Ishmael was the father of the Arabs, who are, and ever have been, such as Ishmael is here described, robbers, free-booters, and independent vagabonds.

In the same book, ch. xxvii. Isaac says to his son Esau, by thy sword shalt thou live. Esau was the father of the Idumæans, who were always a warlike people, ravaging their neighbours, and of a restless disposition. Such they were in the days of Josephus, who gives them this character: Oogudes y άтaxlor ébros, árí τε μετέωρον πρὸς τὰ κινήματα, καὶ μεταβολαῖς χαῖρον, πρὸς ὀλίγην δὲ κολακείαν τῶν δεομένων, τὰ ὅπλα κινῦν, καὶ καθάπερ εἰς ἑορτὴν, εἰς τὰς παραλάξεις ἐπειγόμεν Turbarum avida, et incondita



gens, semperque ad motus suspensa, mutationibus gaudens, minimis petentium blanditiis arma movens, et in prælia festinans, quasi ad festum. B. J. iv. 4.
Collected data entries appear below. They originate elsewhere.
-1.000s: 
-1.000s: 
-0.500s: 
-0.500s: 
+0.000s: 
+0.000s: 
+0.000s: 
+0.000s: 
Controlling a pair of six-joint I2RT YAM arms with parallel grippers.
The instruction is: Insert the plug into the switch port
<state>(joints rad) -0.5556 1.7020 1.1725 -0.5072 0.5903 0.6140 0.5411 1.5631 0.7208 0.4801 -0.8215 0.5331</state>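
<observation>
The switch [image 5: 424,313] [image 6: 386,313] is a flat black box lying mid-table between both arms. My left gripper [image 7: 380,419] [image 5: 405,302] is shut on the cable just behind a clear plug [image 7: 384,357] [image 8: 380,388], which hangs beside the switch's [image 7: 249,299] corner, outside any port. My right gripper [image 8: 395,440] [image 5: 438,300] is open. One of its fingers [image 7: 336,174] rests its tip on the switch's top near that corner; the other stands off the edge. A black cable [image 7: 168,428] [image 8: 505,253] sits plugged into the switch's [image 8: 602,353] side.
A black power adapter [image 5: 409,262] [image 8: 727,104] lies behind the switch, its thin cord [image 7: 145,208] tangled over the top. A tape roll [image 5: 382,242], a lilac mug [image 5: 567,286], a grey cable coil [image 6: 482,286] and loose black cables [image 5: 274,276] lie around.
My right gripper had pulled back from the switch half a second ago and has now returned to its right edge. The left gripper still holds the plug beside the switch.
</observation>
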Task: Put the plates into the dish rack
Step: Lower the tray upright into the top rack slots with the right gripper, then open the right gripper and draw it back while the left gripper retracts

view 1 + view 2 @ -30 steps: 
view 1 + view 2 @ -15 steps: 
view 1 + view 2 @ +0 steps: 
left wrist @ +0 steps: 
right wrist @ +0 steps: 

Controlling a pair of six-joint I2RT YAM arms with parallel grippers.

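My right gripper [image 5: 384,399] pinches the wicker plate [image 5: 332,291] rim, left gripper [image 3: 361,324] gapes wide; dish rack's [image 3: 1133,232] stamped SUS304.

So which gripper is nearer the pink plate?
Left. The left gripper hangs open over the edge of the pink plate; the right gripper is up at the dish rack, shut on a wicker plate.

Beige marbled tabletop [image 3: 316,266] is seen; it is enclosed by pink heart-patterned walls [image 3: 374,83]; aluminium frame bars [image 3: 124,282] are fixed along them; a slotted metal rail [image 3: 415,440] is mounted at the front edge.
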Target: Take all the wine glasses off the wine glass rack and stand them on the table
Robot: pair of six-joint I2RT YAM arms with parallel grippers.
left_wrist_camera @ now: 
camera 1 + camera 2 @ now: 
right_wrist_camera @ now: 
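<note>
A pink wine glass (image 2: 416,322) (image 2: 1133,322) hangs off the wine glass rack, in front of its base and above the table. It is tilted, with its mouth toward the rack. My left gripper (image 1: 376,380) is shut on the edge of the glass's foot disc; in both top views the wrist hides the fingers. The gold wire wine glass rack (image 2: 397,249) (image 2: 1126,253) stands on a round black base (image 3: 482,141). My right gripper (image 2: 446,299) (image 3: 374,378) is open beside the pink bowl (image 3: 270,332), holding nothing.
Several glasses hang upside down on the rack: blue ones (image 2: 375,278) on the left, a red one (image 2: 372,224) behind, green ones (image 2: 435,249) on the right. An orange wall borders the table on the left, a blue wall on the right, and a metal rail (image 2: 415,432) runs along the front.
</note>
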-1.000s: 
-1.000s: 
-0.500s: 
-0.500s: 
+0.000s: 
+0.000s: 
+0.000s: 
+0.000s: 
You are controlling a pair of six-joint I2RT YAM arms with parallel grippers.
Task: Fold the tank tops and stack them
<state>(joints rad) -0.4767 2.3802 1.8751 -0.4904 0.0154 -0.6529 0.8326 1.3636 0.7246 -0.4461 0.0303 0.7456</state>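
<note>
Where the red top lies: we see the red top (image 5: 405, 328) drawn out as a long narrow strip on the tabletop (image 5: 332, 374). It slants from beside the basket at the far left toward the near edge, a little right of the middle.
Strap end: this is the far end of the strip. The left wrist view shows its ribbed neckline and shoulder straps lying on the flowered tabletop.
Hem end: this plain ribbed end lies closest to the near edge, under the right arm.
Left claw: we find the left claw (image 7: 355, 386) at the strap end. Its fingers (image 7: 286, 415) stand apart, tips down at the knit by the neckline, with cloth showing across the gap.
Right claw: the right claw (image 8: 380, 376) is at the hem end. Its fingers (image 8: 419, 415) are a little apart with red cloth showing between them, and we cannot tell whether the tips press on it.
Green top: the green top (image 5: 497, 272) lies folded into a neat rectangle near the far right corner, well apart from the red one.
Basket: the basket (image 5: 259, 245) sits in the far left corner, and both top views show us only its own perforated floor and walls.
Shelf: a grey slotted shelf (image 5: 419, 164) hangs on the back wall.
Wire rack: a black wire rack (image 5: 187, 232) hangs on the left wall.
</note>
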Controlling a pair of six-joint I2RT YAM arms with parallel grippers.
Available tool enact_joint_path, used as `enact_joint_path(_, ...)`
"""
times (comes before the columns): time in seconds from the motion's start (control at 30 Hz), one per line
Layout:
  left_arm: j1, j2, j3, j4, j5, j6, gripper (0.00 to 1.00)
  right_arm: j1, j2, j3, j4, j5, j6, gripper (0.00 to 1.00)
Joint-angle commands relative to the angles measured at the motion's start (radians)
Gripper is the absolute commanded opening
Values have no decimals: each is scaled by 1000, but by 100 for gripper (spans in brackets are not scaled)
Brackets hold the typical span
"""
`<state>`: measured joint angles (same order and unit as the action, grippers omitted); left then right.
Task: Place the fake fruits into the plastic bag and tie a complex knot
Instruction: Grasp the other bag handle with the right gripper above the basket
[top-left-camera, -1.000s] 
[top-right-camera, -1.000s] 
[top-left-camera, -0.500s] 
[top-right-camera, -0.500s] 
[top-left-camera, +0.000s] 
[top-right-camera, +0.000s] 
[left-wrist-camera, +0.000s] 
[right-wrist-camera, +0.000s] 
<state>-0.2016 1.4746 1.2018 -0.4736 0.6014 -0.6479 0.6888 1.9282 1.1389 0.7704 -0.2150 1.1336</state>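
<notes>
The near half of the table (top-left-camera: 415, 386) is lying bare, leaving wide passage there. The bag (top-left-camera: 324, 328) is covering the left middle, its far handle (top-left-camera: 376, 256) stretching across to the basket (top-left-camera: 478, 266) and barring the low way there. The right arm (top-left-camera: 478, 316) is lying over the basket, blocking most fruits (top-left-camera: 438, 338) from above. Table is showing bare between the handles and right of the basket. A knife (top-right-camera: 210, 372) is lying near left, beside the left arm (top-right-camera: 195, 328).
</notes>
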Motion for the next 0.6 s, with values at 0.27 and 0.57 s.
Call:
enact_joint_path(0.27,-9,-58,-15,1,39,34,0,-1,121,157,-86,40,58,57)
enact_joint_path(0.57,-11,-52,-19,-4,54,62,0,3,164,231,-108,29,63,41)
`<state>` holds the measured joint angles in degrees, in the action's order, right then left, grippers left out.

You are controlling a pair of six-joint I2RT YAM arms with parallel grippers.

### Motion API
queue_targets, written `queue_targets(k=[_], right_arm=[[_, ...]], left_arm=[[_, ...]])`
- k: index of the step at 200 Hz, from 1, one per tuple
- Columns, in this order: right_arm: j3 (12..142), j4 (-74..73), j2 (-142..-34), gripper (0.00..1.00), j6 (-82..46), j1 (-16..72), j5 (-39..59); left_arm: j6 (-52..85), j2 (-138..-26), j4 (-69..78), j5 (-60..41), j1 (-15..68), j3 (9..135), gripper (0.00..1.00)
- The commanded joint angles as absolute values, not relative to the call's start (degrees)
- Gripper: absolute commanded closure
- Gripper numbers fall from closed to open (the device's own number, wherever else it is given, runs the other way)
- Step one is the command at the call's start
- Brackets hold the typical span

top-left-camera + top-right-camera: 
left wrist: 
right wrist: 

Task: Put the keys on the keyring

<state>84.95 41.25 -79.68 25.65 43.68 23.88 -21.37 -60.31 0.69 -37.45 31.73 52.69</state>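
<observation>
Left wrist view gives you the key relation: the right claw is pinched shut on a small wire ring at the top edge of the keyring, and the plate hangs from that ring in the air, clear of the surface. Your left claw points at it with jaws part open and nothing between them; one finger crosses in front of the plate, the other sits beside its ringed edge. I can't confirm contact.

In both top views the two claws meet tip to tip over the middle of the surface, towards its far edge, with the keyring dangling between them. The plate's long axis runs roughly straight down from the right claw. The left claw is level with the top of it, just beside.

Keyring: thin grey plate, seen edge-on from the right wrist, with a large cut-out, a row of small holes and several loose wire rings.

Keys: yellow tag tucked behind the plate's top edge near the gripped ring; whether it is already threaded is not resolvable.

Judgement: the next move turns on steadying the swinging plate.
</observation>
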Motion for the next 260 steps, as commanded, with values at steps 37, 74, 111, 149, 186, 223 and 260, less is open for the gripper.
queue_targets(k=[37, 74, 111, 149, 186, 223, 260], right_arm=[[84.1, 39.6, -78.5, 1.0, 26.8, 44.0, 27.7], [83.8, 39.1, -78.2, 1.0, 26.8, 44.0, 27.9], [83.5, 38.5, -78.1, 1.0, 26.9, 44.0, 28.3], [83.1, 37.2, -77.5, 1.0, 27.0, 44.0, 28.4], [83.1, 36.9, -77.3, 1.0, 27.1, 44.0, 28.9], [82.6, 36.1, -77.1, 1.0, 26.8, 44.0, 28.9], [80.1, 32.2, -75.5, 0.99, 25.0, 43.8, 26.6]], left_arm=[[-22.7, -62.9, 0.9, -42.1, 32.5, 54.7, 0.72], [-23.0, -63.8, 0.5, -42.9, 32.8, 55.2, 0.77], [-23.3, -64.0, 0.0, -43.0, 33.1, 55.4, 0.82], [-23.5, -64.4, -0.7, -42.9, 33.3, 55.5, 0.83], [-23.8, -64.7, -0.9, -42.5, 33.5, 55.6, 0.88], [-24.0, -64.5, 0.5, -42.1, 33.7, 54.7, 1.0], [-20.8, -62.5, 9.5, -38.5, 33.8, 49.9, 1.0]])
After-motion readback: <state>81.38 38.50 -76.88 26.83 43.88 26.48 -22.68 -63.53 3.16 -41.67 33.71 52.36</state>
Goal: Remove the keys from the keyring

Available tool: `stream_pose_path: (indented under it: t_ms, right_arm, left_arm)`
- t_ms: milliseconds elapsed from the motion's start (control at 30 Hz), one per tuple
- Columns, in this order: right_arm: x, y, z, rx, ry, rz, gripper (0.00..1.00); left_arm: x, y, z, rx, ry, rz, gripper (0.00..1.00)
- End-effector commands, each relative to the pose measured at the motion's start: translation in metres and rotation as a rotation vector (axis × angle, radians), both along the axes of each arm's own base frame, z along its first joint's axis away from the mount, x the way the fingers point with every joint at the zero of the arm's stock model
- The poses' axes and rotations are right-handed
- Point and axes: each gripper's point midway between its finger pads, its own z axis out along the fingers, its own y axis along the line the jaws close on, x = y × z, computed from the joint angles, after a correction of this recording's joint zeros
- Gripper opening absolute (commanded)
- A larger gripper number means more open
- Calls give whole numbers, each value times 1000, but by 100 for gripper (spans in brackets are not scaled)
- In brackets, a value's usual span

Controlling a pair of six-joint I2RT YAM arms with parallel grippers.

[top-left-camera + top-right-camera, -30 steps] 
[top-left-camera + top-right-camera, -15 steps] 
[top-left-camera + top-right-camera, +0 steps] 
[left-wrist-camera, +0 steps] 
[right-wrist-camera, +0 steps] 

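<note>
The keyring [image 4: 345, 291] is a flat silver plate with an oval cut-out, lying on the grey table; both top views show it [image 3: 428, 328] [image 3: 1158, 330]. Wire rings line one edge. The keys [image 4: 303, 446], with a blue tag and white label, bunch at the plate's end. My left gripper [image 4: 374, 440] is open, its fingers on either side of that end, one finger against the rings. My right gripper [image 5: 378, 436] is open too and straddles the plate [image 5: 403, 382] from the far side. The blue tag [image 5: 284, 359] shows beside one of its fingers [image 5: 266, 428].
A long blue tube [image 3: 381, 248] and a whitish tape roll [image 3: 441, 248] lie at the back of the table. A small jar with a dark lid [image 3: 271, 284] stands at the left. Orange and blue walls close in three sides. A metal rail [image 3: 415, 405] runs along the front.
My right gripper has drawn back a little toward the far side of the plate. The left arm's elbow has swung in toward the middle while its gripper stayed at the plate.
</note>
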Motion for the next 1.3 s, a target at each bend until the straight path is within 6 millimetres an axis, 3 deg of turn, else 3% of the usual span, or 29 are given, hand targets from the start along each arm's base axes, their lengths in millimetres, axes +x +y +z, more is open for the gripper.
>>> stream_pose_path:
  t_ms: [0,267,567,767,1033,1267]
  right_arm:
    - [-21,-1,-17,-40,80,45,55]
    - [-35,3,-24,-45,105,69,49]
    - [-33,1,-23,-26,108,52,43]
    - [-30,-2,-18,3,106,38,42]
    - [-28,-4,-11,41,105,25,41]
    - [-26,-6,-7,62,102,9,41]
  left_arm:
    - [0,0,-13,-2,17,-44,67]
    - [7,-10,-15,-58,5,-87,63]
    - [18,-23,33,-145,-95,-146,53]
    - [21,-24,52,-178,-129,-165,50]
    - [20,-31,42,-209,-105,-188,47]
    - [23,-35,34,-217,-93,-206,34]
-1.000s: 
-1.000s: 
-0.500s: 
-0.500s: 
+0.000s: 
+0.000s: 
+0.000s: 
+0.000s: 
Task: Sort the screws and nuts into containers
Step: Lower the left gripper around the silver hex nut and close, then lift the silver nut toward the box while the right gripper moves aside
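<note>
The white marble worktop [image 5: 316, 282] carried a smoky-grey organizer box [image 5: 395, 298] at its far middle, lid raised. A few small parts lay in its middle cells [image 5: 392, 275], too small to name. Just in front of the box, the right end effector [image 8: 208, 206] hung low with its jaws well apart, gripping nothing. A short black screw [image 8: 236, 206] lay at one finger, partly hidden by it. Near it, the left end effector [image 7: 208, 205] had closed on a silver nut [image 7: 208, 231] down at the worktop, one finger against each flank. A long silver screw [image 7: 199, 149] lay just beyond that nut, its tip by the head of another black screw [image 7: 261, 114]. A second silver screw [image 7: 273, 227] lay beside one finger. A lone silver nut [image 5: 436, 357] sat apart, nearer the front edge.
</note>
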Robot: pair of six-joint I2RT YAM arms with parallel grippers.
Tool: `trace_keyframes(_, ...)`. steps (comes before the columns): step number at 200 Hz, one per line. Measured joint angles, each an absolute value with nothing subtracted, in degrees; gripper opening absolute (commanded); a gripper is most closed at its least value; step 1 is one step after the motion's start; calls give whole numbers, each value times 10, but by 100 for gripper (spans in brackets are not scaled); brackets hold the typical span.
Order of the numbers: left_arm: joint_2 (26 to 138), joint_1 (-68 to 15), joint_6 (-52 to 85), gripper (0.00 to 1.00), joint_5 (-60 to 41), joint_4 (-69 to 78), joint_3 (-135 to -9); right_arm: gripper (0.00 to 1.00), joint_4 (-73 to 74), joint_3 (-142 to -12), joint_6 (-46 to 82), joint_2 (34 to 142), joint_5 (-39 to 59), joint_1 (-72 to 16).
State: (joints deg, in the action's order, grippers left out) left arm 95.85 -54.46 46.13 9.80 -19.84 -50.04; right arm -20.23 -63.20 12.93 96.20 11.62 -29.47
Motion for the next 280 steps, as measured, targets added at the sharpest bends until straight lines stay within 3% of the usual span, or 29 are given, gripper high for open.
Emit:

The most extraordinary person who ever appeared amongst the Jews was Christ, who without human means, and with a few poor disciples, brought about a greater change, and accomplished a greater undertaking, than any Jew ever conceived and attempted. If he was the Messias, it is reasonable to suppose that the prophets, who so accurately and undeniably foretold the things relating to Babylon, Tyre, &c. would give some indications of this sacred person, which was of more importance to the Jews and to mankind; and consequently it is reasonable to think that we rightly understand in general the prophecies which are applied to him. If he falsely assumed the character which he took, yet, since he had the art and the success to make many of the Jews, and a great part of the Gentile world believe in him, it was to be expected that some caution would have been given in the prophetic writings to the Jews, that they might not be misled by him, nor expect any prophet after Malachi. Passages in the Old Testament which have been applied to him, are of four sorts.

I. Accommodations :

II. Direct prophecies:
III. Types:

IV. Prophecies of double senses.

I. Accommodations are passages of the Old Testament, which are adapted by the writers of the New, to something that happened in their time, because of some correspondence and similitude. These are no prophecies, though they be said sometimes to be fulfilled; for any thing may be said to be fulfilled, when

it can be pertinently applied. For example, St Matthew says, All these things spake Jesus unto the multitude in parables, that it might be fulfilled which was spoken by the prophet, saying, I will open my mouth in parables, I will utter things which have been kept secret from the foundation of the world. The meaning is apparently no more than this, that what the Psalmist said of his way of teaching, might justly be said of those discourses of Christ.

Thus the apostles frequently allude to the sacred books; and thus Pagan writers often cite passages from their old poets, to describe things of which those poets never thought; and this is no fault, but rather a beauty in writing; and a passage applied justly, and in a new sense, is ever pleasing to an ingenious reader, who loves to be agreeably surprised, and to see a likeness and pertinency where he expected none. He has that surprise which the Latin poet so poetically gives to the tree;

Miraturque novas frondes et non sua poma.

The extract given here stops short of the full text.